Her Democratic rival, former governor and current attorney general, Jerry Brown, doesn't single out the issue on his campaign website.

Frontline States

California remains the leading state of residence for illegal aliens; in 2009 it had 2.6 million (6.8 percent of the total population). Texas was a distant second (1.7 million), followed by Florida (720,000), New York (550,000) and Illinois (540,000), according to Department of Homeland Security data. There are an estimated 11-million in all.

Though the immigration debate is louder than ever, the actual number of illegal aliens has slowed in the past two years, according to the Pew Research Center, with some attributing the trend to the recession.

From 2007-2009, it averaged 300,000 per year, from 550,000 in the the 2005-2007 period. During the first half of the decade, it averaged 850,000 a year.

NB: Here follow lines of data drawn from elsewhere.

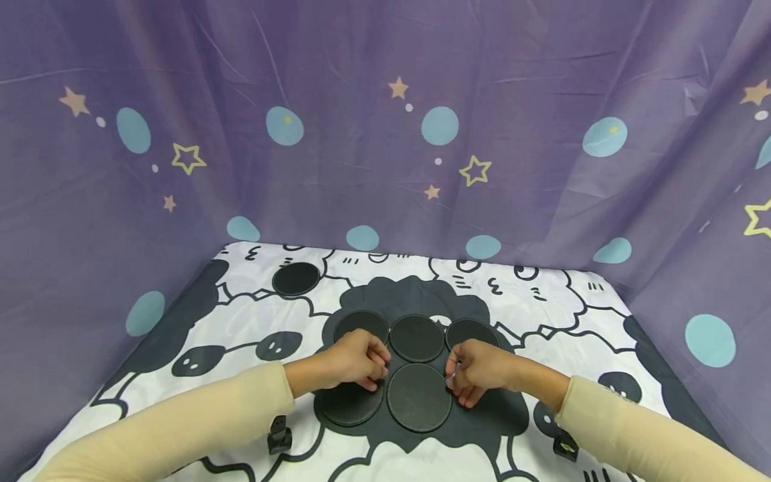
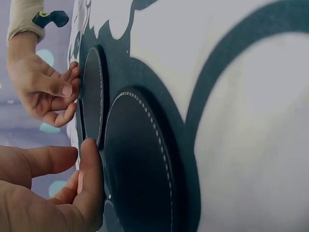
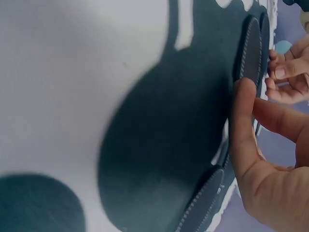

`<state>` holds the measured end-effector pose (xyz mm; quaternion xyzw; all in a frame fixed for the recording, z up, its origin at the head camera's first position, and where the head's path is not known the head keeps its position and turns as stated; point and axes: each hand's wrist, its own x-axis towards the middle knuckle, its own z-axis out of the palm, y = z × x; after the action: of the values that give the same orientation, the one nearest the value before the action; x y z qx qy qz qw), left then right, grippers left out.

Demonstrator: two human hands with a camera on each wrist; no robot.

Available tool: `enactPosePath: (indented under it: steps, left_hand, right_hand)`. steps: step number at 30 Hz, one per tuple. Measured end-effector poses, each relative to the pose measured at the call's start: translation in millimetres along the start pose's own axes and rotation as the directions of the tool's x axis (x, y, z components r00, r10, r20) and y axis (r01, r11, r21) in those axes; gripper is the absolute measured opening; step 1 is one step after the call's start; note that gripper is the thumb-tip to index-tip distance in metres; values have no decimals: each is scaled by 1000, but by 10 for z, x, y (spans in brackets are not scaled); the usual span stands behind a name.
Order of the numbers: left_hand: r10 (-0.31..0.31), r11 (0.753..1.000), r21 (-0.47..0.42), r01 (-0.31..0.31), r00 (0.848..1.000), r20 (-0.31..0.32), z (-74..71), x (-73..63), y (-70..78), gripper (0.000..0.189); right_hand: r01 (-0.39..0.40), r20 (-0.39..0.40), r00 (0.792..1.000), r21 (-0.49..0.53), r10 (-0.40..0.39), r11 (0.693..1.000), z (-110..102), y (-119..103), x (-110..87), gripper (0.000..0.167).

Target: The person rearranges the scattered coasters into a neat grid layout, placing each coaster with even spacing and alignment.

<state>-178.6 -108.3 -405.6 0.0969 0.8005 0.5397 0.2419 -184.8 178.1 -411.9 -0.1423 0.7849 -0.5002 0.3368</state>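
Several round black coasters with pale stitched rims lie flat on the printed cloth. A back row holds a left coaster (image 1: 361,324), a middle coaster (image 1: 417,338) and a right coaster (image 1: 472,331). In front are a left coaster (image 1: 349,404) and a middle coaster (image 1: 419,397). My left hand (image 1: 359,360) hovers over the front left coaster, fingers loosely bent, pinching nothing. At the right rim of the front middle coaster, my right hand (image 1: 478,371) has its fingertips; the right wrist view shows a finger (image 3: 244,101) touching that rim.
Another black coaster (image 1: 296,278) lies apart at the back left. The white cloth (image 1: 253,314) carries black sheep drawings, with a dark printed patch (image 1: 415,294) under the grouped coasters. Purple curtains (image 1: 361,134) enclose the back and sides. Small black devices (image 1: 280,436) sit at the wrists.
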Motion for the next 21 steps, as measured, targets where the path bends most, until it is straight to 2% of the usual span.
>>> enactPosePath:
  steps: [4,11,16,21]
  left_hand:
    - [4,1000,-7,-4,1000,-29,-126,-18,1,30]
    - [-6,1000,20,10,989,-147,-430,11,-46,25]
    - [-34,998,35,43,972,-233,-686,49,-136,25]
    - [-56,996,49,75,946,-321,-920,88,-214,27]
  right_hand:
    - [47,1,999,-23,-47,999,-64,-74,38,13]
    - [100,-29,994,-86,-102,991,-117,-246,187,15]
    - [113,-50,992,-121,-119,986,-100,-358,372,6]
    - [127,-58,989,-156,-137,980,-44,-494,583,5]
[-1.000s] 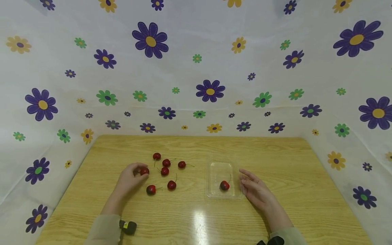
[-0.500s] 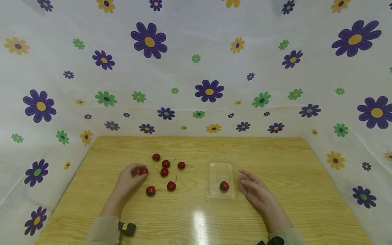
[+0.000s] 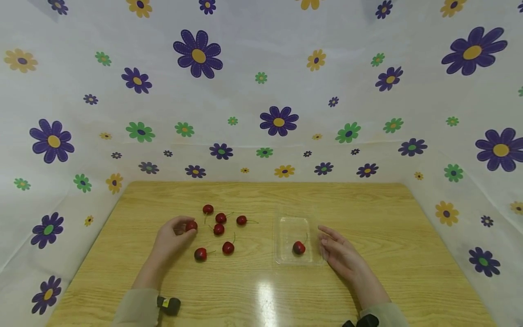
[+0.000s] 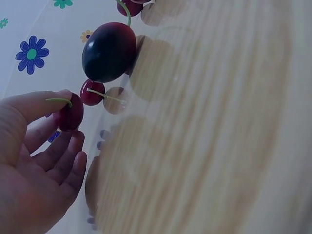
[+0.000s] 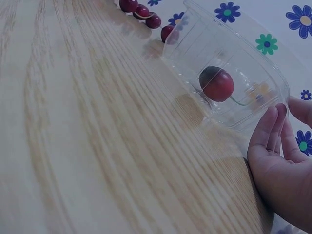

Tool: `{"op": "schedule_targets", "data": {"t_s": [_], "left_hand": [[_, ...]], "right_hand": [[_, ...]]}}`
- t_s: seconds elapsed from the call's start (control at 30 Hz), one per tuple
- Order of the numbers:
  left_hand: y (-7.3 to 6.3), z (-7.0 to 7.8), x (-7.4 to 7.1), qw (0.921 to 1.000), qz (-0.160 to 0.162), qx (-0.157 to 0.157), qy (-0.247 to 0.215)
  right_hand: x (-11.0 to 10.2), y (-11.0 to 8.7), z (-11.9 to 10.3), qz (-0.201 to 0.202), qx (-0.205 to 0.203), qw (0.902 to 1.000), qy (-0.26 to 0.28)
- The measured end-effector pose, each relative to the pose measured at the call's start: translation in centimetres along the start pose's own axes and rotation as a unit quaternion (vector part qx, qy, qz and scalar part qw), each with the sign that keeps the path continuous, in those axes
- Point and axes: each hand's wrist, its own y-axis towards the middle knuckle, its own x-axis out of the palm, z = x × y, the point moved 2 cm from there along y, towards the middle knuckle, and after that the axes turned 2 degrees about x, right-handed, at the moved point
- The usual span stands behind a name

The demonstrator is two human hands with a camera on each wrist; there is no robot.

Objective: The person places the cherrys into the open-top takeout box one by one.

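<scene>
My left hand (image 3: 173, 236) pinches a dark red cherry (image 4: 69, 112) between thumb and fingertips, at the left of a loose group. Its green stem shows in the left wrist view. Just right of that hand lie several cherries with stems, among them a two-toned cherry (image 3: 200, 254) nearest the front. My right hand (image 3: 345, 256) stands at the right side of a clear plastic container (image 3: 279, 240), its fingers loosely bent and touching the wall. Inside the container sits one cherry (image 5: 217, 84), dark on one side, its stem pointing away.
The wooden table (image 3: 367, 213) carries everything. A white curtain (image 3: 261, 91) printed with flowers rises behind it and on both sides. The container stands right of the group, with bare wood between them.
The left hand and the cherry in its fingers have shifted very slightly. My right hand, the container and the other cherries stay in place; the whole view drifts a little.
</scene>
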Motion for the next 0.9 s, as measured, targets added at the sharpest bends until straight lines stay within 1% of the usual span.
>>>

Nevertheless, for states like, California, Texas, New Mexico and Arizona, immigration is an inescapable issue.

A 20-foot high fence separates 646 miles of the 2000-mile border between those US states and Mexico. Half of it is in Arizona. The federal government has spent $2.5 billion building it thus far and is expected to spend another $6.5 billion maintaining it over the next 20 years, according to a US Border Patrol audit.

Some 613,000 foreign nationals; 86 percent of whom were natives of Mexico, were caught trying to enter the country last year, according to the Dept. of Homeland Security, while the number of people apprehended by its Border Patrol unit fell 23 percent from the previous year, continuing a decade-long trend.

Counting The Costs

Prevention and detention, however, are just a fraction of the costs.

A new study by the Federation for American Immigration Reform, FAIR, concludes illegal immigration now costs federal and local taxpayers $113 billion a year.

States and local authorities provide $84.2 billion of it. Arizona’s annual cost, for example, is $2.5 billion, which given its population may be disproportionately high. It happens to be the state with the busiest gateway for illegal immigrants. Tucson, for instance, accounted for 241,667 or 45 percent, of all Mexican border apprehensions last year.  

Education for the children of illegal aliens, for instance, totals some $52 billion, according to the study.

That can clearly stretch resources and take its toll.

Between 1970 and 2008, immigrants (legal and illegal) went from 9 percent of California's population to 27 percent, according to a Center for Immigration Studies report.

During that period, the state went from having the 7th-most educated work force (based on the percentage of workers having completed high school) to the 50th.

Limited Federal Action

For all the hue and cry, never mind legislative maneuvering, at the state level, there’s been little, if any action, at the federal level since 2007, when the Bush administration failed to push through its immigration reform plan, which included an amnesty program.

Many expected legislation in 2010, but it now has probably slipped to 2011.